Pete and Lady Jane Grey

I wore my best shoes to my local Owl Club. Who wouldn’t? I’d only been there a matter of seconds, though, and I was already putting them in jeopardy. An owl had done a poo very close to the entrance to Owl Club and I was weaving, last minute, to dodge it, swivelling and swerving in a move arguably more impressive than any I’d pulled last week at my birthday party whilst dancing to Funky Town, the hit 1979 song by Lipps Inc. “I’ll just get that,” said my friend Pete, diving in with some kitchen roll. “Ooh, who’s THIS then?” I asked, gesturing at the great grey owl a few feet away, but Pete’s head was dipped at the time and he assumed I was referring to a tall pensioner in front of me. “This is Alby,” he answered. “He’s our Chairman.” I’m not the kind of person who’d use the phrase “Ooh, who’s THIS then?” to open a conversation with a stranger in his early seventies but it was novel to be briefly mistaken for one. “Hello,” said Alby. “I don’t have my owl with me today because I’m undergoing chemotherapy and cannot afford to get scratched.” Behind him, an African Spotted Eagle Owl baited excitably at a ringtone of the opening riff from The Who’s Baba O’Riley. I’d been at Owl Club all of two minutes and already there was drama everywhere. Soon, rumour had it, there would also be flapjacks.

   I first bumped into Pete last autumn when he was in town, walking an owl. In Totnes, near where I live, saying “I bumped into him when he was in town, walking an owl” is a bit like saying “I bumped into him when he was in town, buying some milk” elsewhere. Pete is one of three people regularly seen around Totnes walking one or more owls but it is generally perceived that he is the most original and authentic. One time when I bumped into Pete with Wizard, a European Eagle Owl from the Totnes Rare Breeds farm, on the path near the train station, he managed to persuade Wizard to wave goodbye to me with his wings. Later I accompanied Pete and one of his own owls, Lady Jane Grey, around town on market day. Everywhere we went, people stopped Pete to ask about Lady Jane, who is a great grey owl, or photograph her. “You can come to Owl Club too if you like,” Pete told me.

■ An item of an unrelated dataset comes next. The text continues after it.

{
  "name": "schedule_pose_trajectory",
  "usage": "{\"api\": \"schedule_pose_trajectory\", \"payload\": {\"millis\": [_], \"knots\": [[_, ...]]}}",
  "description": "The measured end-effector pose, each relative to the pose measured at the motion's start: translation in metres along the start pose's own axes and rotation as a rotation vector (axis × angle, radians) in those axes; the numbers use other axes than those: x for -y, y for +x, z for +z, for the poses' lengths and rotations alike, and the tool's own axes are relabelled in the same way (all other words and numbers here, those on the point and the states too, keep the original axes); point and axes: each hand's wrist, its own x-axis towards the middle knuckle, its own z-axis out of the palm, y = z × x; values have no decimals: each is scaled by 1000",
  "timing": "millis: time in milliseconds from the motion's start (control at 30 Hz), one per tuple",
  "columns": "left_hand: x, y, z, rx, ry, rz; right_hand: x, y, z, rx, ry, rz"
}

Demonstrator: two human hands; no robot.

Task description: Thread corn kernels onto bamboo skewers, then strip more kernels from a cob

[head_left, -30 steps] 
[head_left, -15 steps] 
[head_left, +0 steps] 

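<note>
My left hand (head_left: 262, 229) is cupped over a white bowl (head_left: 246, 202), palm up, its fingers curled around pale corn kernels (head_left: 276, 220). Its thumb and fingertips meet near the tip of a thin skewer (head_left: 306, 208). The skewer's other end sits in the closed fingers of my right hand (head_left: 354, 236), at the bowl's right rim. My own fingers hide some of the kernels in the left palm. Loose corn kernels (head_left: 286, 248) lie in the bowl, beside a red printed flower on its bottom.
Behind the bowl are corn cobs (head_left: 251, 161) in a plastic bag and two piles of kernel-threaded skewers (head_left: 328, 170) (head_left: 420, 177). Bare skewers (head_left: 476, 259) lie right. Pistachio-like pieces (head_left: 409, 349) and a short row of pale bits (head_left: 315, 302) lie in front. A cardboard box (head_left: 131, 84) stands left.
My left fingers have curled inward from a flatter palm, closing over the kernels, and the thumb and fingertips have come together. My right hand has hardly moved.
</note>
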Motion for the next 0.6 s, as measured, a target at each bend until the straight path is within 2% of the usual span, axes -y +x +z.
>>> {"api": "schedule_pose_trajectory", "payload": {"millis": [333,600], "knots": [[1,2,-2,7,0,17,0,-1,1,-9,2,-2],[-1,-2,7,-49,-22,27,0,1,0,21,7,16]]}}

   Torbay Owls And Company is actually a splinter owl club from a bigger owl club. “We started our own because there was lots of backbiting at the other one,” I was told by a gently spoken Scottish man called Norman, who, with his wife Jan, owns three owls. Earlier Alby had explained to prospective new members of owl club that they wouldn’t “get any of that ‘my owl’s better than your owl’ stuff here.” These prospective new members included Jamie, who’d brought his European Eagle Owl Boo along to Owl Club. Although only eight weeks old, Boo already weighed sixteen pounds and will grow to twice his or her size. Many owls, I learned, are “very hard to sex” when they’re young, although one man sitting near me said he could do it with a 95% success rate using magnets. Something made me stop short of asking how.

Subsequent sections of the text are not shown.